Tables broke our document AI pipeline twice — and we open-sourced the fixes

A financial table extracted from a five-page PDF, broken into four separate tables in the output. The continuation rows on pages two and three orphaned from their headers on page one. The total at the bottom of page four sitting on its own as a one-column “table” with no idea what it was the total of.

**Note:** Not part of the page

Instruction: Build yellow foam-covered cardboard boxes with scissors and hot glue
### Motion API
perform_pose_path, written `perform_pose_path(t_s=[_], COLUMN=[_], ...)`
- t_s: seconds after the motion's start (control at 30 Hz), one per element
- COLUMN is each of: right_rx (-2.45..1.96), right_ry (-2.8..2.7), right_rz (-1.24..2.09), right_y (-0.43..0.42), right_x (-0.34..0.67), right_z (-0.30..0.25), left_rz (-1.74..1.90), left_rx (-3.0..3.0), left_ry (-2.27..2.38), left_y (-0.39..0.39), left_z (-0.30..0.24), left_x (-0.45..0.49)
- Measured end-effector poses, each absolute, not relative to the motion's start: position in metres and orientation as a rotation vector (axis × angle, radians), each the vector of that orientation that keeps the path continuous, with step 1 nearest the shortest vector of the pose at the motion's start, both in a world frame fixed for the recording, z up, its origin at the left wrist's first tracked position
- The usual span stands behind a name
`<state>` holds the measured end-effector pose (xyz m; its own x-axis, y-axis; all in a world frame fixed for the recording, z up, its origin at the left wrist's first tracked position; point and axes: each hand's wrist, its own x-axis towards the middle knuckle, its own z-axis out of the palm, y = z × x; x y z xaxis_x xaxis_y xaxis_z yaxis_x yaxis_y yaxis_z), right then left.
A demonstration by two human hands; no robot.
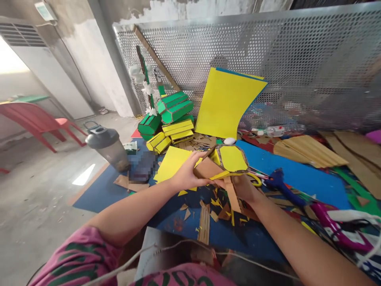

A graph extraction over a quarterly report that landed the value 155 in the graph as a node — orphaned from its row header (Revenue), orphaned from its column path (2024 > Q2), orphaned from the entity the report was even about. The number was real. The fact it was meant to encode — in 2024 Q2, this company’s revenue was 155 — never got assembled.

Where this came from

The two failures showed up while we were building DocuPrism — our document intelligence engine that turns claims, contracts, case files, and other dense enterprise documents into trust-scored structured data and temporal knowledge graphs. DocuPrism is a graph factory: a system that asks what is true, of whom, and when across thousands of documents and assembles a queryable answer. It is intended to run in production for clients in regulated industries, so failure modes get a lot of attention. (More on DocuPrism here.)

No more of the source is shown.